The Secret to Cottage Charm 

A soft palette, found objects, and a carefree attitude turned a dilapidated duplex into a sweet retreat for two.
Amy Bickers Mercer

A young girl in a small Texas town plays with her dolls only after her dollhouse is properly arranged. Dylan Eggleston already knows that a signature style is always appreciated. The 7-year-old can thank her mom, Jennifer, for her budding decorating talents. Dylan's dollhouse echoes the creative style Jennifer has perfected throughout their home.

A Pale Palette
Light is a key ingredient in Jennifer's style--an eclectic mix of minimalist tendencies and flea market savvy. "This house has a sparseness, but it's not contemporary," Jennifer says. Getting that light, bright look begins with shades of white on the walls and on several large pieces of furniture. It's a base that could easily stray into a cold, stark look. Instead, Jennifer warms it up with black accents and industrial-look pieces such as the living room ceiling fixtures and the dining room's metal bistro chairs.

Eye for Design
"I like gathering positives and negatives.
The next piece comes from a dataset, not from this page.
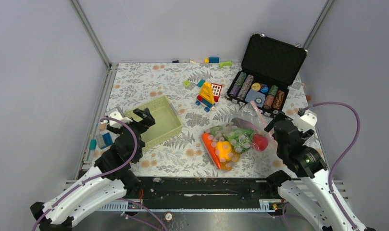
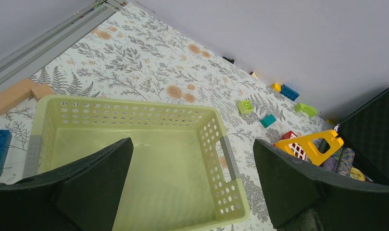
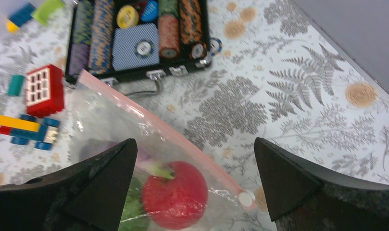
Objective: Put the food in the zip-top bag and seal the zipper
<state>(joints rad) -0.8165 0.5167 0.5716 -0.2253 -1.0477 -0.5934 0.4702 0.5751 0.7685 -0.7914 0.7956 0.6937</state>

My eyes almost work like a camera lens," says Jennifer. That eye for design is put to use daily. She is a stylist for a furnishings and accessories store in Fredericksburg. When working with clients, Jennifer begins by editing their collections, weeding out what doesn't belong in a room.

Jennifer's own various collections come together randomly. She shops with an open mind, purchasing things that appeal to her rather than looking for specific items. Her house is constantly evolving, with Jennifer shuffling things around until they feel like they're in the right spot, unconventional or not.

In her living room, a poster of a 1952 audience at a 3-D film has a quote that inspires Jennifer as she strays from tradition: "Nobody realizes that some people expend tremendous energy merely to be normal."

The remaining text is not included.